2. Alert triage and enrichment
Instead of overwhelming analysts with raw data, an agent can analyze environment, workload, and security information, add contextual insights (e.g., discovered business context), and prioritize alerts by risk level or blast radius.
For example, rather than 100 suspicious process alerts, the agent might tell you, “These three alerts share the same compromised container and IAM user — likely part of a lateral movement attempt.”
3. Threat hunting and investigation
An AI agent can help security teams explore what else is happening faster. By combining runtime signals, cloud telemetry, and threat intelligence, it can summarize related events, visualize attack paths, and even suggest what to investigate next.
4. Guided or automated remediation
Finally, AI agents can take the next step — recommending or even executing remediation workflows, such as reopening JIRA tickets, revoking credentials, or quarantining workloads.
The result is a reduced mean time to detect (MTTD) and mean time to respond (MTTR), without sacrificing human oversight.
How Sysdig uses AI agents to strengthen cloud security
Sysdig Sage™, Sysdig’s agentic AI cloud security analyst, is designed to dynamically address a wide range of cloud security challenges. Built on an autonomous agent architecture that employs multiple specialized AI agents collaborating towards a common goal, Sysdig Sage is helping users by transforming cloud security data into actionable insights and facilitating critical decision-making processes.

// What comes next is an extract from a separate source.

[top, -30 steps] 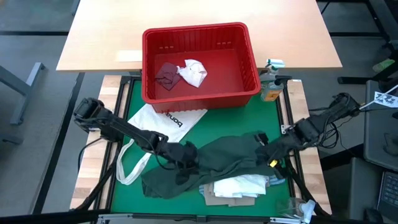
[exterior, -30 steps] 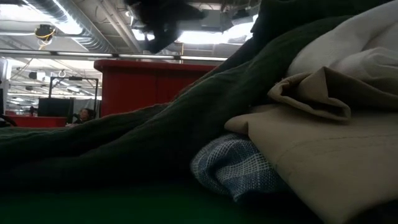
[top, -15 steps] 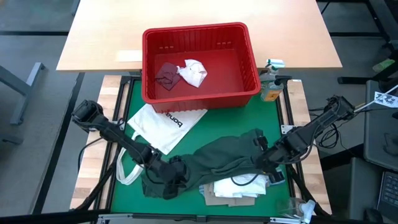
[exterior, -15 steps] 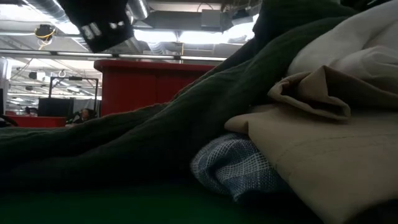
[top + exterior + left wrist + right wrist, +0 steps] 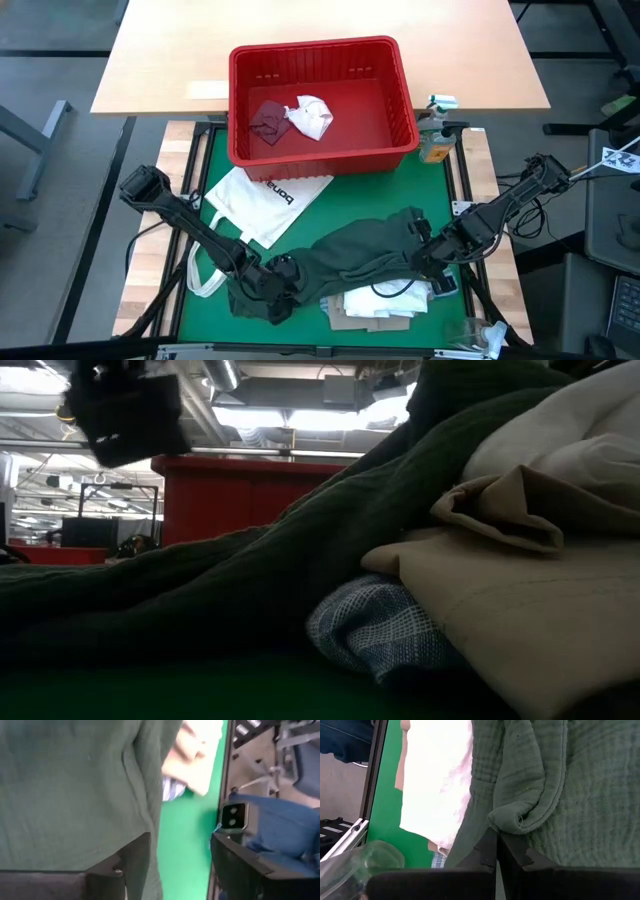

Because Sysdig connects signals across cloud, container, and Kubernetes environments, it gives agents the context they need to guide smart, safe decisions. Whether analyzing an incident or recommending a response, AI agents built on Sysdig data can act with confidence — not guesswork.
Closing thoughts: The future of AI agents in security
AI agents won’t replace human defenders — but they will change how teams operate.
Think of them as security teammates that can watch, learn, and act in real time – around the clock. As models improve and APIs standardize, we’ll see agents collaborating across toolchains, automating incident response, and continuously hardening environments.
For practitioners, now is the time to understand how agents work — and start shaping how they fit into your workflows.
The future of security operations isn’t just smarter humans or smarter machines.
It’s humans and AI agents working together to secure the cloud, one autonomous decision at a time.